Seralutinib (GB002): Inhaled PDGFR, CSF1R and c-KIT Inhibitor for (PAH)
•Gossamer has successfully concluded an End-of-Phase 2 Meeting with the U.S. Food and Drug Administration (FDA) and the Scientific Advice process with the European Medicines Agency (EMA) following the completion of its positive Phase 2 TORREY Study in patients with PAH. The Company has reached agreement with both FDA and EMA regarding key design elements of the Phase 3 program and expects to commence a single registrational Phase 3 PAH clinical trial in the third quarter of 2023.
•The planned Phase 3 clinical trial will be a randomized, double-blind, placebo-controlled, global clinical trial in PAH patients. Patients will be randomized to receive either seralutinib or placebo, in addition to their background PAH therapies. Based on FDA and EMA feedback,

we will test a single dose of 90 mg, twice daily versus placebo. The primary endpoint of the trial will be change in six-minute walk distance from baseline.
•Upon completion of the 24-week blinded portion of the Phase 2 TORREY Study, patients were able to enroll into an open-label extension trial. Gossamer plans to report initial results from this ongoing open-label extension trial in the middle of 2023.

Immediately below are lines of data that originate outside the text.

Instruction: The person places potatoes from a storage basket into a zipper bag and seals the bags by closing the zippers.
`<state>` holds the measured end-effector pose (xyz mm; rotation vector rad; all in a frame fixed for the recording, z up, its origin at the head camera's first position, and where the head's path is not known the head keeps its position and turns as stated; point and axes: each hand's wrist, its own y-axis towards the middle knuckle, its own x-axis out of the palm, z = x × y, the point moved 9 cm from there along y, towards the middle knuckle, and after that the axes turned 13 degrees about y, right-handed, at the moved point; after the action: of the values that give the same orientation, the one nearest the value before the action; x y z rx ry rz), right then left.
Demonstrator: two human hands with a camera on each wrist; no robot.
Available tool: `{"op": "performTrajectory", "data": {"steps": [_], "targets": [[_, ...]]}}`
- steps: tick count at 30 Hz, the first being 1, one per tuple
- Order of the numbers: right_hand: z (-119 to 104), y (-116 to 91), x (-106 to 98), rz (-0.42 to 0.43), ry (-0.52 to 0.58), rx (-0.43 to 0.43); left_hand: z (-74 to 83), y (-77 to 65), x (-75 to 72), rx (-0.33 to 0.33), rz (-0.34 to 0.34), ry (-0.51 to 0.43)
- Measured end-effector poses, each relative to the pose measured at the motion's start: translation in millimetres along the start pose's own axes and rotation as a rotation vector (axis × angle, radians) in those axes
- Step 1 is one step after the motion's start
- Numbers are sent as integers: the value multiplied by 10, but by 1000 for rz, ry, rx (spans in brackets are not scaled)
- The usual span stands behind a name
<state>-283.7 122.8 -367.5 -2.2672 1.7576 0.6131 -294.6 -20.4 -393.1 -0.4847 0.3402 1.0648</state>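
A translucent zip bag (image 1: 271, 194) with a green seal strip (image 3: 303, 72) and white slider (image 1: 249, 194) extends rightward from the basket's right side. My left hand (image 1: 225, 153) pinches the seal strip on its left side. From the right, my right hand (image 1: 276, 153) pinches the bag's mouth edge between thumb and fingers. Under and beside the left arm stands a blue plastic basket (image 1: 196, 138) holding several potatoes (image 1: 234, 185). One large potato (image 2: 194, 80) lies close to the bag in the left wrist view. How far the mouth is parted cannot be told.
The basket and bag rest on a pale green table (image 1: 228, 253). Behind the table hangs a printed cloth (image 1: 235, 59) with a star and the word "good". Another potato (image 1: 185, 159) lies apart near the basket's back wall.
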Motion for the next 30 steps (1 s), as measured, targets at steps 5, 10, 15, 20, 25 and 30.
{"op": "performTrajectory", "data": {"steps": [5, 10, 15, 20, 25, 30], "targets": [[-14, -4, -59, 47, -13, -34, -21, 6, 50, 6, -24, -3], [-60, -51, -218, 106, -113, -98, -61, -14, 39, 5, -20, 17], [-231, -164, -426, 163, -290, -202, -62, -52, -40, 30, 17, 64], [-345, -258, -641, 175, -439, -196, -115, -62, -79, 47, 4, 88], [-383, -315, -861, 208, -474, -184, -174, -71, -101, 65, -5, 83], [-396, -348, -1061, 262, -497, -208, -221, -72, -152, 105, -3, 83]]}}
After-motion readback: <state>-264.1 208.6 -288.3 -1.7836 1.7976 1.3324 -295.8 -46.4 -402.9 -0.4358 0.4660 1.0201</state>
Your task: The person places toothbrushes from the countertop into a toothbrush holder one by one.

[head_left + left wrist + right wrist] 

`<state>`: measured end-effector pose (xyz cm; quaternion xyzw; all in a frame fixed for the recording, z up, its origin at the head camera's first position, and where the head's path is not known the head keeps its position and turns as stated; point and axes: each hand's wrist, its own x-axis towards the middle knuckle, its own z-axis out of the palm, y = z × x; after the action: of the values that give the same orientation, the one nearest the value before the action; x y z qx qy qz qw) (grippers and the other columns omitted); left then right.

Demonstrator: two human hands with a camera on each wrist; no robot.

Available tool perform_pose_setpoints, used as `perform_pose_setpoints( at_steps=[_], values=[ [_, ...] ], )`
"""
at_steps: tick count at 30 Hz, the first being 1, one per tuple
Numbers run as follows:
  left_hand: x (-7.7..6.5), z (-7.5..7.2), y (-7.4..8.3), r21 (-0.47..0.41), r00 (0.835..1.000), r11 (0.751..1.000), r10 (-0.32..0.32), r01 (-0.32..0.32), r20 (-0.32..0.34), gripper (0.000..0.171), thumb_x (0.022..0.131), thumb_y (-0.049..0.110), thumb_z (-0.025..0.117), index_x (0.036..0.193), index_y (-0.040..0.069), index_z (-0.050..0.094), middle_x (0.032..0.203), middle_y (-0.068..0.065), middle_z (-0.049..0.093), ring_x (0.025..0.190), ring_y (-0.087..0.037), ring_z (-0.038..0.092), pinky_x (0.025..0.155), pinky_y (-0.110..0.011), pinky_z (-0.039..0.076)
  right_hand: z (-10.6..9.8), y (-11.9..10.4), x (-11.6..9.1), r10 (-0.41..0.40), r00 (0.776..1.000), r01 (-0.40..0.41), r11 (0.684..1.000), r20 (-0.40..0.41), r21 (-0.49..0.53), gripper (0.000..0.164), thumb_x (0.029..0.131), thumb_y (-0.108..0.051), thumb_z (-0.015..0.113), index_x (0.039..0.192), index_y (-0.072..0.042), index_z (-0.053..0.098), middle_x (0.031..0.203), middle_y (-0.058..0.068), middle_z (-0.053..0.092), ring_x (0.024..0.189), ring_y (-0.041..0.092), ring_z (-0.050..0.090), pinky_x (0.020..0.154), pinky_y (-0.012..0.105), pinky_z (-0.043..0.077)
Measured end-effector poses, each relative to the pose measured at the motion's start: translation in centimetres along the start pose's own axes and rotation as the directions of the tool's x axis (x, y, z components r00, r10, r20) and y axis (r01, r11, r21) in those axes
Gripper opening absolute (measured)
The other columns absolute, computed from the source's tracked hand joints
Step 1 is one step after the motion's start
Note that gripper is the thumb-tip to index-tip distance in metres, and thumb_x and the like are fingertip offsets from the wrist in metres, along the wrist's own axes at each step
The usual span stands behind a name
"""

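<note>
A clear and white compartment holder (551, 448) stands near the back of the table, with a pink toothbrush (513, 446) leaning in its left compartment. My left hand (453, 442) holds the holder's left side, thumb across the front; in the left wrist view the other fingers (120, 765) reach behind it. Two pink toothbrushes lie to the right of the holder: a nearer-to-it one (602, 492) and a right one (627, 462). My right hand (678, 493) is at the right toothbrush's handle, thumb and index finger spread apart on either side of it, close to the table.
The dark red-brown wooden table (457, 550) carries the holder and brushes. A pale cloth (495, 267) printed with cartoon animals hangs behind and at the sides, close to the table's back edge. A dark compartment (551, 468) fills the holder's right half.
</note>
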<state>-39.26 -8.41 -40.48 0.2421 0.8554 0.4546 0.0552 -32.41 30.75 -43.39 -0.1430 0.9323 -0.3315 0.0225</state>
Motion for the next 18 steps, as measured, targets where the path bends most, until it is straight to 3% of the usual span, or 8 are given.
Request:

•Clinical development of seralutinib for the treatment of pulmonary hypertension associated with interstitial lung disease (PH-ILD) is expected to begin in the first half of 2024.
Corporate Updates
• As part of a structural reorganization to center Gossamer around seralutinib and its continued development in PAH, Gossamer reduced its headcount by over 25%. Further development of all clinical and pre-clinical product candidates, outside of seralutinib, has been terminated, and strategic options are being assessed for those candidates. Gossamer is working diligently with affected employees to assist in their transition to new opportunities.

Financial Results for Quarter Ended March 31, 2023
•Cash, Cash Equivalents and Marketable Securities: Cash, cash equivalents and marketable securities as of March 31, 2023, were $201.9 million. The Company expects the combination of current cash, cash equivalents and marketable securities will be sufficient to fund operations through at least the next 12 months from the date our first quarter 2023 financial statements were available to be issued.
•Research and Development (R&D) Expenses: For the quarter ended March 31, 2023, R&D expenses were $37.8 million, compared to $42.3 million for the same period in 2022.
•General and Administrative (G&A) Expenses: For the quarter ended March 31, 2023, G&A expenses were $10.1 million, compared to $12.0 million for the same period in 2022.
•Net Loss: Net loss for the quarter ended March 31, 2023, was $49.2 million, or $0.52 per share, compared to a net loss of $57.8 million, or $0.76 per share, for the same period in 2022.